▸ **WORK TO COMPLETE**:
Lines below starting with the line with "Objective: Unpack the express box" and going on through the line with "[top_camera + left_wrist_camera" must be output exactly; the rest of the records must be left out.

Top of MATERIAL PROVIDED

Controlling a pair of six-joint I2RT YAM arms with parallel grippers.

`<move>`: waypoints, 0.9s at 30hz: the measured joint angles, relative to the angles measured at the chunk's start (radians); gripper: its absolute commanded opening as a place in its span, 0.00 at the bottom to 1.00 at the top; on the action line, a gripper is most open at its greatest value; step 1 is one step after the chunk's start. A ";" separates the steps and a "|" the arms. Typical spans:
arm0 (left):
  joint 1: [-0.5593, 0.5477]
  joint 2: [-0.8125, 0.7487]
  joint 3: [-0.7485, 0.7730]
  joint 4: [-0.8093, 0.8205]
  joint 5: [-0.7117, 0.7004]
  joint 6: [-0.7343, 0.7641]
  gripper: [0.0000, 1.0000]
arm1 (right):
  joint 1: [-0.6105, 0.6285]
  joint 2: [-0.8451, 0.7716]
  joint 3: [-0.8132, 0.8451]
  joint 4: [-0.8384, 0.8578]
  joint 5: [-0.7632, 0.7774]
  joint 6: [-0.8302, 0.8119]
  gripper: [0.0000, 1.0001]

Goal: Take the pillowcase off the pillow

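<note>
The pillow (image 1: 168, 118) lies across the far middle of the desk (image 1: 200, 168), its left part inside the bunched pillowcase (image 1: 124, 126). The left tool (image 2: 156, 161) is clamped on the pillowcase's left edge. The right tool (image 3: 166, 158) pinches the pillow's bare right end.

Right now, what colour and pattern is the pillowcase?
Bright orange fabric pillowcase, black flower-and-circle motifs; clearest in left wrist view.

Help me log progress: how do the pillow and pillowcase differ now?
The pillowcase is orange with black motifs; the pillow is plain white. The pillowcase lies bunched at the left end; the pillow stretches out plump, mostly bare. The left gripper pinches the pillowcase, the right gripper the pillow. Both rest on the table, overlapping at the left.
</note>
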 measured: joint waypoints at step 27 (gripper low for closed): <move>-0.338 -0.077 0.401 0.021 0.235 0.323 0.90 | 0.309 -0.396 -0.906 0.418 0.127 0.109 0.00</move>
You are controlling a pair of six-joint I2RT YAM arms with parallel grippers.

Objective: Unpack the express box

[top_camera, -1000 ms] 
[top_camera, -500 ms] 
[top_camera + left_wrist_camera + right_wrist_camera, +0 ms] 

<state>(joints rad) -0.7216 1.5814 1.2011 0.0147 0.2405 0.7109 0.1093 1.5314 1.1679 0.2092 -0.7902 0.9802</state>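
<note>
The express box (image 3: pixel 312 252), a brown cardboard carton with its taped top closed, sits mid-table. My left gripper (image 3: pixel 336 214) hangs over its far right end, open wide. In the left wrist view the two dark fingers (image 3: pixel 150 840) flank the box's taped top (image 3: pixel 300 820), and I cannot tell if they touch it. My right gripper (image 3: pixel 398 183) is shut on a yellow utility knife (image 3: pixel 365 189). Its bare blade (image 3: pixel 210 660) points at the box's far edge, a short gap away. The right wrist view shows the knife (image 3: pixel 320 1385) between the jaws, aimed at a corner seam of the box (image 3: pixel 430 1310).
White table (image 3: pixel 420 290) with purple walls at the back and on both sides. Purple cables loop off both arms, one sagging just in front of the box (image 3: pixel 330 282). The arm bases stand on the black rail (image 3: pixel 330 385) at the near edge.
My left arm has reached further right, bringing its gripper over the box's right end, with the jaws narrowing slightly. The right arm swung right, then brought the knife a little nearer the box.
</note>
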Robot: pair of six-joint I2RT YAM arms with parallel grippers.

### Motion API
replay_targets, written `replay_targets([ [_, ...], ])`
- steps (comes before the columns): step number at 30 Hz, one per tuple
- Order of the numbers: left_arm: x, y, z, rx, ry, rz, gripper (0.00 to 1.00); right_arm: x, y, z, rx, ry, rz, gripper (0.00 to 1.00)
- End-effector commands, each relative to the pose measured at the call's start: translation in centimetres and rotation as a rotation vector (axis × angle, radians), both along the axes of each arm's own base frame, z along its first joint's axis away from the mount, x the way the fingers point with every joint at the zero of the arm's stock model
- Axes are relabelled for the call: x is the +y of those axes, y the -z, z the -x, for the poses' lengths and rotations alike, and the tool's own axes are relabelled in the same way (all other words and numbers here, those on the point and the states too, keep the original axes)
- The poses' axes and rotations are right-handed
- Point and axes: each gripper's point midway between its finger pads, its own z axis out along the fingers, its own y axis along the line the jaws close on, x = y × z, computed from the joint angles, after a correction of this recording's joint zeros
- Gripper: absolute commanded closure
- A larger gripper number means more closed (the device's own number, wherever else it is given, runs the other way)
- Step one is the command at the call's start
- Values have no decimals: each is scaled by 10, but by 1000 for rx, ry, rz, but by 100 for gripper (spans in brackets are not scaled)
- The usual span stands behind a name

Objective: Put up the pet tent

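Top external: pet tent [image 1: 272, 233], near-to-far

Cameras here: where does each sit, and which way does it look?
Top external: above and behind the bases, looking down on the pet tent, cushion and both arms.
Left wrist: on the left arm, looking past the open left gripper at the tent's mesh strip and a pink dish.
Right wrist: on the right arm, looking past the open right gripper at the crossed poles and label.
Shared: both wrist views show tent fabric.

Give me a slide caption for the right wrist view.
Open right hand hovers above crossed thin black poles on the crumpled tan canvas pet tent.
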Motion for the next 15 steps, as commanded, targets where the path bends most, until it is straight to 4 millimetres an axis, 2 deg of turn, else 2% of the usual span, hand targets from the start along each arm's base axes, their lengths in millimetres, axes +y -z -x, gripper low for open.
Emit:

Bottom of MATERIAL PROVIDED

▸ **RESPONSE AREA**:
Objective: Unpack the express box

[top_camera, -1000 ms] 
[top_camera, -500 ms] 
[top_camera + left_wrist_camera + right_wrist_camera, +0 ms] 

That completes the response to the exercise.